La préfecture du Finistère a condamné « avec la plus grande fermeté cet acte commis contre un lieu de culte. Il apporte son soutien aux musulmans du département ainsi qu'aux responsables de la mosquée et aux élus ». Les fédérations musulmanes comme la Grande Mosquée de Paris et Musulmans de France (MF) ont dénoncé avec force une « attaque inexcusable ». « L’intervention rapide des pompiers a permis d’éviter un véritable carnage parmi les fidèles », s'est ému, pour sa part, le Conseil français du culte musulman (CFCM).

Considérant que « ces éléments sont constitutifs d’un attentat terroriste », il appelle à ce que « l’enquête pénale, en cours pour "tentative de destruction par des moyens dangereux", soit requalifiée et que le parquet antiterroriste s’en saisisse ». L’association Ty Salam Montroulez, qui a déposé plainte au commissariat de Morlaix, a fait une demande similaire. Par la voix de sa présidente Meryème Postic, elle s’est exprimée, lundi 15 janvier après l’attaque dont « l'objectif clairement affiché par cet homme était la destruction par le feu dans le but de piéger les fidèles à l'intérieur ». « De ce fait, nous tenons à affirmer que cela constitue un attentat terroriste, il est essentiel de nommer les actes selon l'objet, les lieux et la finalité ».

Un traitement politique « pas de nature à rassurer les musulmans de France »

« Loin de toute posture victimaire, le CFCM s’étonne que la gravité de cette attaque préméditée n’ait pas été prise en compte dans les réactions politiques et le traitement médiatique », lit-on aussi dans son communiqué.
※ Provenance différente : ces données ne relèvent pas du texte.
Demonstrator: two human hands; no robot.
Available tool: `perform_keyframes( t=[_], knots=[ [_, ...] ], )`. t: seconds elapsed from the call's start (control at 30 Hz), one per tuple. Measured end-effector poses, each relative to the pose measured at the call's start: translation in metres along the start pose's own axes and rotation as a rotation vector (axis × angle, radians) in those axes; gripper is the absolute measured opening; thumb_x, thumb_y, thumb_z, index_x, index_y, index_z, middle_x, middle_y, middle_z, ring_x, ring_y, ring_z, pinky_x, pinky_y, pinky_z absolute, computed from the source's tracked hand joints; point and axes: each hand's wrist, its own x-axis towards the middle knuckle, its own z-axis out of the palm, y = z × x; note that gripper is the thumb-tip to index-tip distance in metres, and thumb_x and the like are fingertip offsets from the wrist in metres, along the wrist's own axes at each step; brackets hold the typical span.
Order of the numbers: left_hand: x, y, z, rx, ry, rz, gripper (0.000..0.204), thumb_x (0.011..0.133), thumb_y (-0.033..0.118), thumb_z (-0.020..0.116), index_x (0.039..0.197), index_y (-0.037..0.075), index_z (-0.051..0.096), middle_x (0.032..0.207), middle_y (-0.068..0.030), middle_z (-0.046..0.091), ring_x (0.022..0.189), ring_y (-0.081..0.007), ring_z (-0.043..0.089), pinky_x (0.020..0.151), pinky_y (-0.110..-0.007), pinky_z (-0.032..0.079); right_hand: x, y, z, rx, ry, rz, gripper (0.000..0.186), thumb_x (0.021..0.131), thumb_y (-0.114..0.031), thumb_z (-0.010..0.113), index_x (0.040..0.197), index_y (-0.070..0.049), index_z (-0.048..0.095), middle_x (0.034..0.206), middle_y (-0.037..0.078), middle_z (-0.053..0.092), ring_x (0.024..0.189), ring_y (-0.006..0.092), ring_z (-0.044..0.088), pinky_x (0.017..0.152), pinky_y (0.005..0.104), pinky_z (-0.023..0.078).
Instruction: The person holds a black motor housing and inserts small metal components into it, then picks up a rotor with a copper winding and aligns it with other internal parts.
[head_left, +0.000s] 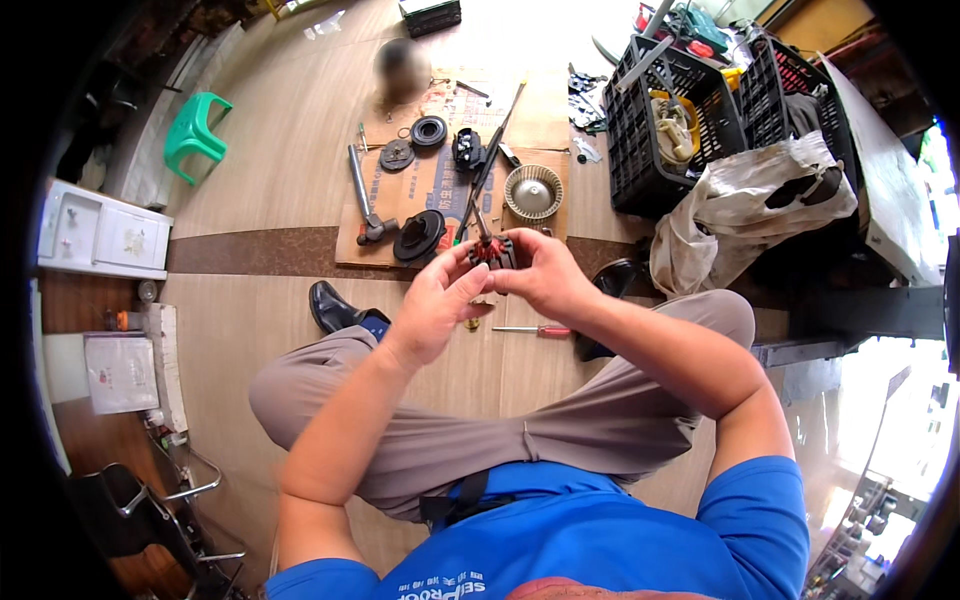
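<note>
Both of my hands are raised in front of me over the near edge of the cardboard, closed around a small motor part (490,252) with red windings and dark metal. My left hand (437,300) grips it from the left, thumb pointing up toward it. From the right, my right hand (545,275) wraps it with bent fingers. A thin dark shaft or lead rises from its far side. Beyond lie a hammer (374,215), a black round housing (419,236) and a cream fan wheel (533,192). On the floor below my hands is a screwdriver (540,330) with a red handle.
Flattened cardboard (400,195) carries a black ring-shaped part (429,131), a grey disc (396,154) and a black block (467,150). Black crates (625,150) and a white cloth bag (720,215) stand right. A green stool (195,135) is far left. A blurred dark round shape (403,70) is behind.
</note>
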Motion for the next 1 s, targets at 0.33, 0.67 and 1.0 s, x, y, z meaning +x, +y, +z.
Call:
perform_keyframes(
  t=[0.33, 0.67, 1.0],
  knots=[
    [0.003, -0.051, 0.003, 0.308, 0.152, 0.136, 0.057, 0.085, 0.007, 0.076, 0.133, -0.001, 0.046, 0.117, -0.0069, 0.062, 0.104, -0.0133, 0.062, 0.092, -0.029, 0.052, -0.024, 0.047, 0.005, 0.079, -0.011, -0.039, 0.047, 0.078, -0.008, 0.080, 0.118, 0.002, 0.058, 0.108, 0.011, 0.064, 0.097, 0.0164, 0.065, 0.084, 0.0314, 0.055],
    [0.017, -0.052, 0.003, 0.506, 0.013, 0.047, 0.062, 0.084, 0.016, 0.078, 0.136, 0.002, 0.048, 0.115, -0.0073, 0.063, 0.101, -0.0133, 0.062, 0.085, -0.027, 0.053, -0.028, 0.058, -0.031, 0.369, -0.140, 0.181, 0.051, 0.083, -0.002, 0.075, 0.129, 0.003, 0.053, 0.113, 0.007, 0.066, 0.103, 0.0124, 0.063, 0.092, 0.0282, 0.053],
    [0.029, -0.057, -0.008, 0.256, 0.072, -0.120, 0.047, 0.093, 0.019, 0.069, 0.131, -0.002, 0.051, 0.109, -0.0076, 0.066, 0.095, -0.0144, 0.065, 0.082, -0.031, 0.055, -0.020, 0.039, -0.023, 0.106, -0.102, 0.219, 0.042, 0.085, -0.009, 0.073, 0.123, 0.006, 0.059, 0.098, 0.008, 0.069, 0.086, 0.0118, 0.064, 0.077, 0.0291, 0.054]
  ],
)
A l'échelle nationale, les réactions politiques après cette attaque sont en effet encore trop peu nombreuses et proviennent principalement des rangs de la gauche. Le secrétaire national du Parti socialiste, Olivier Faure, a déclaré espérer que « tous trouveront les mots pour dénoncer cet incendie raciste. À force de pointer les musulmans à tout propos, le passage à l’acte se réalise toujours ».

Du côté du gouvernement, le ministre de l'Intérieur, Gérald Darmanin, est le seul à s'être exprimé. Il a tweeté le jour même pour dire son « soutien aux musulmans du Finistère à la suite de la dégradation de la mosquée ». « Une enquête a été ouverte afin que l’auteur de ces faits puisse être poursuivi », a-t-il ajouté, sans relever véritablement la gravité de l'acte en évoquant une simple « dégradation ».

« Les Français de confession musulmane, visés dans leur ensemble par cette attaque, sont aussi en droit d'attendre la même solidarité nationale due à leurs concitoyens dans pareilles circonstances », affirmé - sans nommer personne - le CFCM, estimant que « ce traitement n’est pas de nature à rassurer les musulmans de France face à la multiplication des actes hostiles dont ils sont victimes ».

Un contexte « délétère » en France qui contribue au « sentiment d'impunité »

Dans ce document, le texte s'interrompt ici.